* [Information provided]:

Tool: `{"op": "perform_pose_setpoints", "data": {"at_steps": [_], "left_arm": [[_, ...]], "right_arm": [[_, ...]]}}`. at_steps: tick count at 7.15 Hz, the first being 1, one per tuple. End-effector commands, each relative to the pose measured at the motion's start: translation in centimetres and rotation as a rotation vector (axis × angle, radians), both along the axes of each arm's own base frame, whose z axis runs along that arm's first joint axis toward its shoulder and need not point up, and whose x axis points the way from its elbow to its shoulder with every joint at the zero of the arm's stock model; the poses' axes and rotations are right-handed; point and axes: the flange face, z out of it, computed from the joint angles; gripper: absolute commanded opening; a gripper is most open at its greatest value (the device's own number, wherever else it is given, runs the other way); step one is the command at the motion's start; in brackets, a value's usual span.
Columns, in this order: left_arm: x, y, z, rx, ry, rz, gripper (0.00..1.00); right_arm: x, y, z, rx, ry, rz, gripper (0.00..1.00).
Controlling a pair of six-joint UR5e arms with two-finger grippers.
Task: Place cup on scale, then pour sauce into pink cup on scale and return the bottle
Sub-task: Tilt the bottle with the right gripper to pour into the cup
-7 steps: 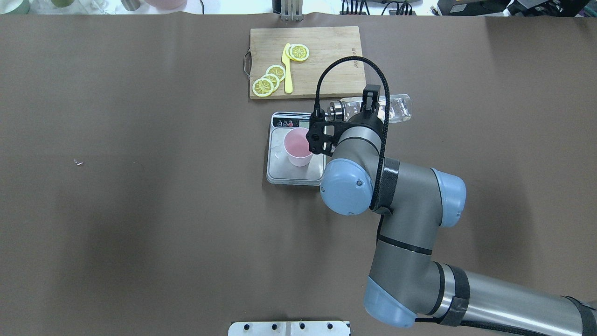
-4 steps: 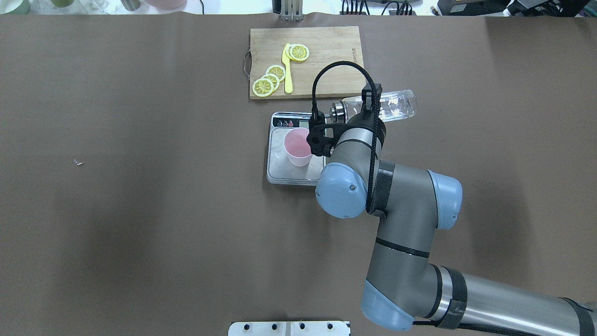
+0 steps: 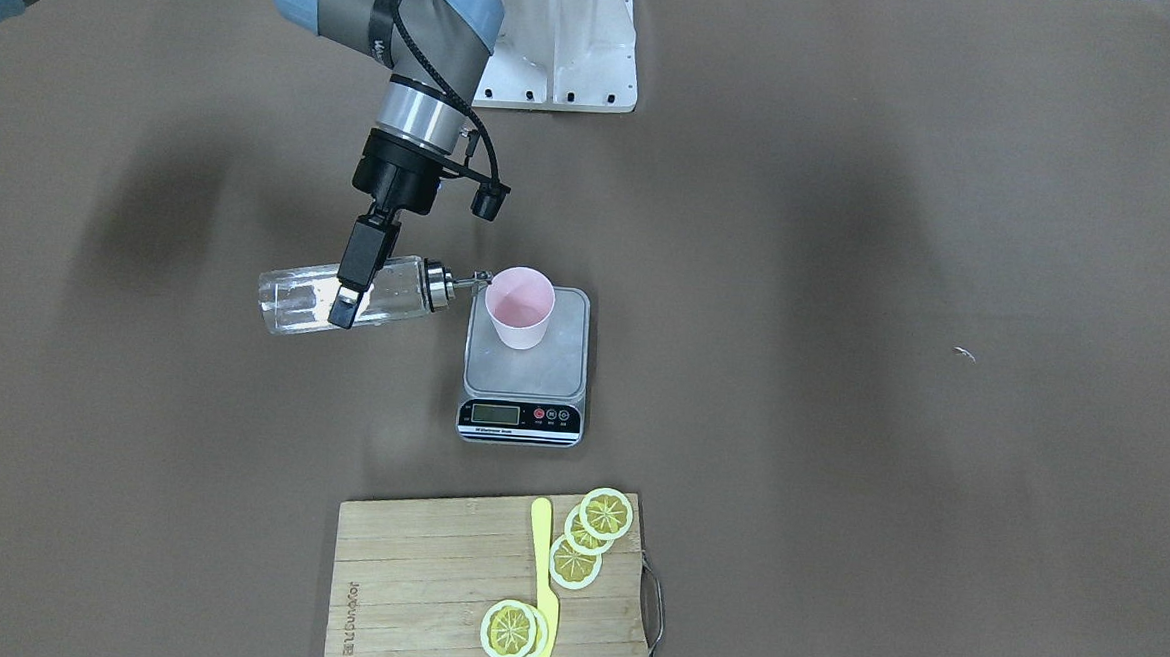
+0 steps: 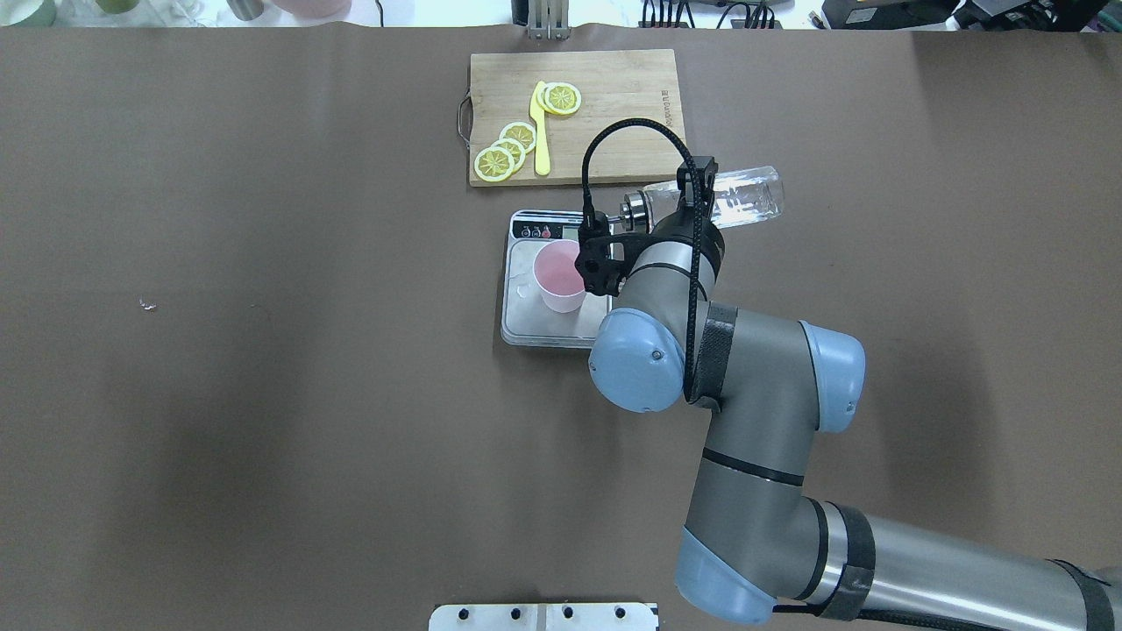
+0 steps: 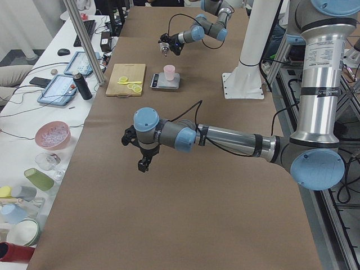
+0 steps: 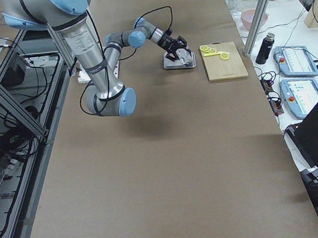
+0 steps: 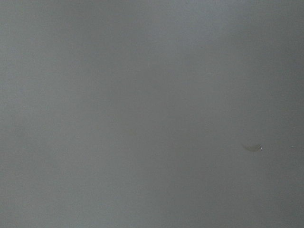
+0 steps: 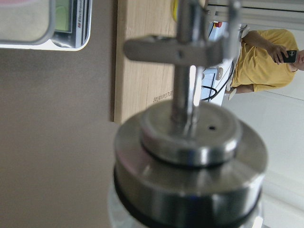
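The work table (image 4: pixel 263 394) is covered edge to edge with a brown sheet. A white side bench (image 5: pixel 17 169) runs along one long edge, behind an aluminium post (image 5: pixel 84 42), and carries tablets (image 5: pixel 56 90) and a pink bowl (image 5: pixel 53 135). The floor (image 6: pixel 6 211) on the opposite side is tiled. Lighting is even, with soft shadows.

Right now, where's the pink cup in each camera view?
Front-facing: cup, centre, on the scale.
Overhead: cup just above centre.
Exterior left: cup top centre, far.
Exterior right: too small to make out.
Left wrist: not in it.
Right wrist: not clearly in it.
Shared landmark: the scale.
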Motion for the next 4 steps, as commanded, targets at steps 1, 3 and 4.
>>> {"op": "perform_pose_setpoints", "data": {"at_steps": [1, 3, 4], "left_arm": [[-0.04, 0.00, 0.08, -0.002, 0.001, -0.001, 0.99], [-0.04, -0.01, 0.23, -0.005, 0.001, -0.001, 0.99], [-0.03, -0.07, 0.24, -0.005, 0.001, -0.001, 0.99]], "right_arm": [[-0.08, 0.09, -0.38, 0.000, 0.029, -0.004, 0.23], [0.01, 0.14, -0.81, 0.004, 0.016, -0.005, 0.23], [0.04, 0.18, -0.79, 0.002, 0.011, -0.006, 0.23]]}}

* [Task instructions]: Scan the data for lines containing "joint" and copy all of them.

* [Finished task]:
Tool: `{"op": "perform_pose_setpoints", "data": {"at_steps": [_], "left_arm": [[_, ...]], "right_arm": [[_, ...]]}}`. at_steps: tick count at 7.15 Hz, the first being 1, one per tuple. End-effector commands, each relative to the pose measured at the motion's start: translation in centimetres and rotation as a rotation vector (axis × angle, radians), both along the axes of each arm's own base frame, whose z axis runs along that arm's first joint axis toward its shoulder and need not point up, and whose x axis points the way from its elbow to its shoulder with every joint at the zero of the arm's stock model; the poses' axes and rotations are right-handed; point and axes: the flange face, z out of it, computed from the joint angles; gripper: absolute commanded opening; a gripper is most open at its greatest value (the device's own number, wherever else it is given, runs the other way); step one is the command at the motion's start; in brackets, a value's usual span.
Controlling a pair of six-joint UR5e arms with two-finger grippers.

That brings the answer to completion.